This is one of my favorite insights.

ROUNDERS: This group rounds things off. A problem that’s a two on a scale of one to ten gets rounded to zero. If a rounder has five problems that are all about a two on a scale of one to ten, he’ll tell you he has no problems.

ACCUMULATORS: Accumulators add up all the little problems until they equal one big problem. If an accumulator has five problems that are each a two on a scale of one to ten, that feels like having one problem that’s a ten.

Rounders are generally happy, because they perceive their lives to be mostly problem-free. Accumulators are often miserable because “nothing is going right.”

If you are a rounder, a game can have a thousand bugs without there being any real problem, because no single one is large enough to be a deal-breaker. On the other hand, six rounds up to a ten, so any fairly big thing could end it all.

If you are an accumulator, the problems keep stacking up. A typo here, a pathing error there, and eventually a 3% too long load time is the final straw. You quit with a forum post listing a dozen broken things, and you get really angry when the rounders dismiss them one at a time instead of seeing the big picture.

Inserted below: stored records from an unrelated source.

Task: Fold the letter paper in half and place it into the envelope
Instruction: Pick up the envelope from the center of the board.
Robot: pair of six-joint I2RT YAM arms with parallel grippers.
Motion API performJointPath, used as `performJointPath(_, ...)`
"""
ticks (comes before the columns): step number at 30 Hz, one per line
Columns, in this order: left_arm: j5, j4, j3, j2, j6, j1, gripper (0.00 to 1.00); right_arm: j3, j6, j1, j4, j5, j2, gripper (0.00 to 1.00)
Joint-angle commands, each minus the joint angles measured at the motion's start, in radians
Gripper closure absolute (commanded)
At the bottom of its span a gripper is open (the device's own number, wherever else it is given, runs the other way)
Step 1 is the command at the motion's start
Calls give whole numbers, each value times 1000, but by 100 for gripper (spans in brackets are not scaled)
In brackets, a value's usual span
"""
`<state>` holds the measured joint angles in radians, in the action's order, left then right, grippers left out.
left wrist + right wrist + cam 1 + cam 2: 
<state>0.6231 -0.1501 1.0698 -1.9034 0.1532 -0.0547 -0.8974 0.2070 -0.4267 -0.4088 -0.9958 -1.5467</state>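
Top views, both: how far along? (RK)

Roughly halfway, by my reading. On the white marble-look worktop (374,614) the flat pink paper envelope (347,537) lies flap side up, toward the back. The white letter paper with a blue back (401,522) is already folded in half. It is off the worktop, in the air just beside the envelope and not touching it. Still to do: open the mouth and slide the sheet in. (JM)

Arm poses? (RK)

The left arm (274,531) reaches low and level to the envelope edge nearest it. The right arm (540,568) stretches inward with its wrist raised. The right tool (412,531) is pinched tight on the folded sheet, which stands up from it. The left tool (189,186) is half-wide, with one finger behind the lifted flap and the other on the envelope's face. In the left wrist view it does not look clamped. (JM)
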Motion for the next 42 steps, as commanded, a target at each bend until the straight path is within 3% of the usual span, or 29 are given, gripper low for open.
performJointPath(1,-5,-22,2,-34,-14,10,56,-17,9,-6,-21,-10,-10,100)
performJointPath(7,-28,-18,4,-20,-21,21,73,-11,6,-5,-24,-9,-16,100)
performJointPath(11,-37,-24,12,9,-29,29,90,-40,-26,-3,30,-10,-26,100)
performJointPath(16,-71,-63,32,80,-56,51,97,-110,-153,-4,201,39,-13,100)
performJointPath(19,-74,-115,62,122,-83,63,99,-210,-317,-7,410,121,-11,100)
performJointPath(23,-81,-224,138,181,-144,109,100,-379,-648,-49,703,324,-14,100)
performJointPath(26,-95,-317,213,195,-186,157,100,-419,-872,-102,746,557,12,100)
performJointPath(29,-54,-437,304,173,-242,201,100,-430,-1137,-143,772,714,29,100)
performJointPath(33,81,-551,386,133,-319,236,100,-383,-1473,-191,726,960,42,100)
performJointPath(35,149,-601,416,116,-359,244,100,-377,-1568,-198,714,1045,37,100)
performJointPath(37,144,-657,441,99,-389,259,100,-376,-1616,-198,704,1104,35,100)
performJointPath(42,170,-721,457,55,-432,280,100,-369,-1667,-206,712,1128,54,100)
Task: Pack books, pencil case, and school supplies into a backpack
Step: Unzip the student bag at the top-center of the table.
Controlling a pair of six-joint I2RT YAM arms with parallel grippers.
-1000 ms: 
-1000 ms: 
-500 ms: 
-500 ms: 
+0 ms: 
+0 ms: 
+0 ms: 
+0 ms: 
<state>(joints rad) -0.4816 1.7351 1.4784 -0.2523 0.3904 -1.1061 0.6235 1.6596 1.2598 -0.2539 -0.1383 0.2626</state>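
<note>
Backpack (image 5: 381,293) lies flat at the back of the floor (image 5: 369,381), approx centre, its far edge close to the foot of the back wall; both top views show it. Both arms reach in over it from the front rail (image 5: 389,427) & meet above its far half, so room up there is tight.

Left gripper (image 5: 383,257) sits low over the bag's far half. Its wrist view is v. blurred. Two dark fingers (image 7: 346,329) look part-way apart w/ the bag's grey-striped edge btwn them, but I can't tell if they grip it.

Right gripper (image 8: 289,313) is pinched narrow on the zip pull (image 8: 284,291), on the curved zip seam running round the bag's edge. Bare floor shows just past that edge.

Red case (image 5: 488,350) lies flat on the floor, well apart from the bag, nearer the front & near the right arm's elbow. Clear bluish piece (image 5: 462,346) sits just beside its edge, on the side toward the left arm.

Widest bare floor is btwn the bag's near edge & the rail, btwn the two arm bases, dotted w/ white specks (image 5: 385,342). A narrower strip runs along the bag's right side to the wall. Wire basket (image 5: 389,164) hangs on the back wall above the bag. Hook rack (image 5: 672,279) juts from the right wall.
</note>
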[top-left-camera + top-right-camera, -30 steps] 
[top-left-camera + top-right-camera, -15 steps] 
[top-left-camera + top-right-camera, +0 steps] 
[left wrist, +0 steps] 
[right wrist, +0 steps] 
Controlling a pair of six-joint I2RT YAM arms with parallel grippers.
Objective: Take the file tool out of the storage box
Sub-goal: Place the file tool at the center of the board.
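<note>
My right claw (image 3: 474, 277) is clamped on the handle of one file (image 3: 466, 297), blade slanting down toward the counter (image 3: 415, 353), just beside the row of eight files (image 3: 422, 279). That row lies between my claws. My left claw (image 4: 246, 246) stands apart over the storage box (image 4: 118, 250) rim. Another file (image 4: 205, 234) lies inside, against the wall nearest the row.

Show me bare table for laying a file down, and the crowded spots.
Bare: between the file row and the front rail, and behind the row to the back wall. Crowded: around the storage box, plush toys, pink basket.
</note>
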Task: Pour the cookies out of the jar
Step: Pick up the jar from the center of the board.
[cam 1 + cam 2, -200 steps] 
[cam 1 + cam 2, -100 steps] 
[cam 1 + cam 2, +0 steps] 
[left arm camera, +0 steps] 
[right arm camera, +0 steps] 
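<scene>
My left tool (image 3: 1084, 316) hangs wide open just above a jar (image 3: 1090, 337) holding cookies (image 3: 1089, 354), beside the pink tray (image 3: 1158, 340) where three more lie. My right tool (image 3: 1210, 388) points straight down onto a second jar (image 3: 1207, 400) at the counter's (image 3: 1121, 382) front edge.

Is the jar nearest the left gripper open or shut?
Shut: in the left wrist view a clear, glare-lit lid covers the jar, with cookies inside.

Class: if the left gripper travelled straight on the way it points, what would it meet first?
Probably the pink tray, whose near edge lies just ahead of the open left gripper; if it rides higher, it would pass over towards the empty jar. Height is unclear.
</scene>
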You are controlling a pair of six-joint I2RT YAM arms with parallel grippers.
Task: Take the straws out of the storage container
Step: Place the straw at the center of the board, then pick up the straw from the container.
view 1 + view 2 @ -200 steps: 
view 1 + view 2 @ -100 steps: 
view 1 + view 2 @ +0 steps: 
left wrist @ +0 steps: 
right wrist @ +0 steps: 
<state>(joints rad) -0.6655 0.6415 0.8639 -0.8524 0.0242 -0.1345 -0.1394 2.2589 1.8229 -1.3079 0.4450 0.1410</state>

So are you the idiot who puts up with anything until one slightly more buggy than usual patch crosses your threshold into the apocalypse? Or are you the idiot who cannot work around minor bugs while the game finds its legs? And don’t you hate that other kind idiot who just cannot see what is wrong here?

: Zubon

Monitors of the Future

Why waste money on that big monitor when you could have two tiny ones?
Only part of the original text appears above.